> [WHAT THE TASK ASKS] Using the material that follows, output exactly the lines from the one containing "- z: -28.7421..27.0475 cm" through the one containing "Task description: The", with both ends kept.
*** INPUT DATA ***
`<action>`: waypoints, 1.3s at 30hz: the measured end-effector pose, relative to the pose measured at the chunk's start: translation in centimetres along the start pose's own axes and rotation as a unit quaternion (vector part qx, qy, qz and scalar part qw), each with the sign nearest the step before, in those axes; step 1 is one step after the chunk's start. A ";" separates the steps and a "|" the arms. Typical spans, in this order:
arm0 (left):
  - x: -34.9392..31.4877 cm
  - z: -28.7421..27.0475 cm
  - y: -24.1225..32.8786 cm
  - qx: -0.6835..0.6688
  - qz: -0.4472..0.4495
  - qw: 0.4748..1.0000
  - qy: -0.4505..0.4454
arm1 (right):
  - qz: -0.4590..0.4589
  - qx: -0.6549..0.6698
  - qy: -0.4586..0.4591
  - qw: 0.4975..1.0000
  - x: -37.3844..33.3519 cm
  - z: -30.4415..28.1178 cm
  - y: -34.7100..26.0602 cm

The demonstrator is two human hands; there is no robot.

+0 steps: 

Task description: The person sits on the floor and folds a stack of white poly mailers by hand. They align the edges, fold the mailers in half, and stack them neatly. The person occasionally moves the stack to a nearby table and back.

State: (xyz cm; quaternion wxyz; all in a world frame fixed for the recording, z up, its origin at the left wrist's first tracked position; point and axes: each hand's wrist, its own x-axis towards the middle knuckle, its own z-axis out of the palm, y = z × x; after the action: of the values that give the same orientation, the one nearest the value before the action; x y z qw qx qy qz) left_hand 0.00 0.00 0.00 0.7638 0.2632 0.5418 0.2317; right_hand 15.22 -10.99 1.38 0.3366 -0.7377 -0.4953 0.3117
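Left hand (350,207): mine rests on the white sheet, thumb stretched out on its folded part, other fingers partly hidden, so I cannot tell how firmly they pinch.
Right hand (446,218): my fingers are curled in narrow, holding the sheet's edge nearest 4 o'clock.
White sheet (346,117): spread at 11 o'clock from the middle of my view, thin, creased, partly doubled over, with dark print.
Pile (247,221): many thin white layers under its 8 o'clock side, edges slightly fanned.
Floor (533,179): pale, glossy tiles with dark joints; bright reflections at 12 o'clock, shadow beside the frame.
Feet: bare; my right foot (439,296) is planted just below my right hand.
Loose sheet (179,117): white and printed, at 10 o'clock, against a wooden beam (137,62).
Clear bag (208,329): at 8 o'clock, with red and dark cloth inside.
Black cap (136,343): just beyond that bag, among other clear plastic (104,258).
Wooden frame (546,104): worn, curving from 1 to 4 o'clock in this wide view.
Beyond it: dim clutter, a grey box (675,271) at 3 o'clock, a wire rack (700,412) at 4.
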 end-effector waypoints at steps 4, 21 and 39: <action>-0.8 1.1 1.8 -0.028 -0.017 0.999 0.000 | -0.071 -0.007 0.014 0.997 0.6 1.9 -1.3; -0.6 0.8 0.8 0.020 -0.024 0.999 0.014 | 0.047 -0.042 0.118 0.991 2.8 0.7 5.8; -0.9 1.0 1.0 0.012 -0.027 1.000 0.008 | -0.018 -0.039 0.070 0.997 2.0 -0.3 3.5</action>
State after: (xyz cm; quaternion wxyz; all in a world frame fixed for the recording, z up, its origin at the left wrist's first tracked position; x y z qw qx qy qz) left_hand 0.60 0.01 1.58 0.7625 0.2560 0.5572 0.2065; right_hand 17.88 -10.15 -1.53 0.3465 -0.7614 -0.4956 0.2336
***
> [YOUR SOLUTION]
  - z: -28.7421..27.0475 cm
  - y: -24.1225..32.8786 cm
  - qx: -0.6835..0.6688
  - qz: -0.4472..0.4495
  - qw: 0.4748..1.0000
  - qy: -0.4505..0.4454
arm1 (right):
  - qz: -0.4590..0.4589
  - qx: -0.6549..0.6698
  - qy: -0.4586..0.4591
  - qw: 0.4975..1.0000
  - x: -37.3844..33.3519 cm
  - z: -30.4415..28.1178 cm
  - y: -34.7100..26.0602 cm

The demonstrator is two human hands; there is no robot.

+0 steps: 

Task description: The person sits on the floor and folds a stack of white poly mailers by hand. They align the edges, fold the mailers in half, and stack them neatly. The person occasionally moves the stack to a nearby table and back.

The exercise is complete as it stands.